▸ WHAT THE TASK ASKS: Would you set down the whole listing again exactly as it appears?

------ MATERIAL PROVIDED ------

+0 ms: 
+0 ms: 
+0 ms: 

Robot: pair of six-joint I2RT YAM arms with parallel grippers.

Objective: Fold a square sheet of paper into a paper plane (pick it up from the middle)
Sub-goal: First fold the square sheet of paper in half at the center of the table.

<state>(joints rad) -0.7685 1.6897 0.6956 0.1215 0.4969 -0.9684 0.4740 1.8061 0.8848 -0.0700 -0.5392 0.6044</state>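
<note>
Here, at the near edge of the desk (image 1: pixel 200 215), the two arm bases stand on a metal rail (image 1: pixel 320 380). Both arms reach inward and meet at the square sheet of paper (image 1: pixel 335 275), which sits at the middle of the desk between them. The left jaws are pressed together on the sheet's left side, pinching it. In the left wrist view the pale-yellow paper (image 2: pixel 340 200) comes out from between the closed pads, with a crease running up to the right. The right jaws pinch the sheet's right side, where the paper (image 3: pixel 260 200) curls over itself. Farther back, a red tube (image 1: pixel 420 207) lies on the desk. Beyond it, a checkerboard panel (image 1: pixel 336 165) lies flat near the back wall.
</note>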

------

▸ ANSWER:
+0 ms: 
+0 ms: 
+0 ms: 

Robot: pair of six-joint I2RT YAM arms with parallel grippers.

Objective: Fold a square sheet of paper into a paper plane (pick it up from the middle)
Sub-goal: First fold the square sheet of paper in half at the center of the table.

<state>(joints rad) -0.7685 1.6897 0.6956 0.1215 0.4969 -0.9684 0.4740 1.8061 0.8848 -0.0700 -0.5392 0.6044</state>
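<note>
Here, at the near edge of the desk (image 1: pixel 200 215), the two arm bases stand on a metal rail (image 1: pixel 320 380). Both arms reach inward and meet at the square sheet of paper (image 1: pixel 335 275), which sits at the middle of the desk between them. The left jaws are pressed together on the sheet's left side, pinching it. In the left wrist view the pale-yellow paper (image 2: pixel 340 200) comes out from between the closed pads, with a crease running up to the right. The right jaws pinch the sheet's right side, where the paper (image 3: pixel 260 200) curls over itself. Farther back, a red tube (image 1: pixel 420 207) lies on the desk. Beyond it, a checkerboard panel (image 1: pixel 336 165) lies flat near the back wall.
</note>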

There's no more to this exercise.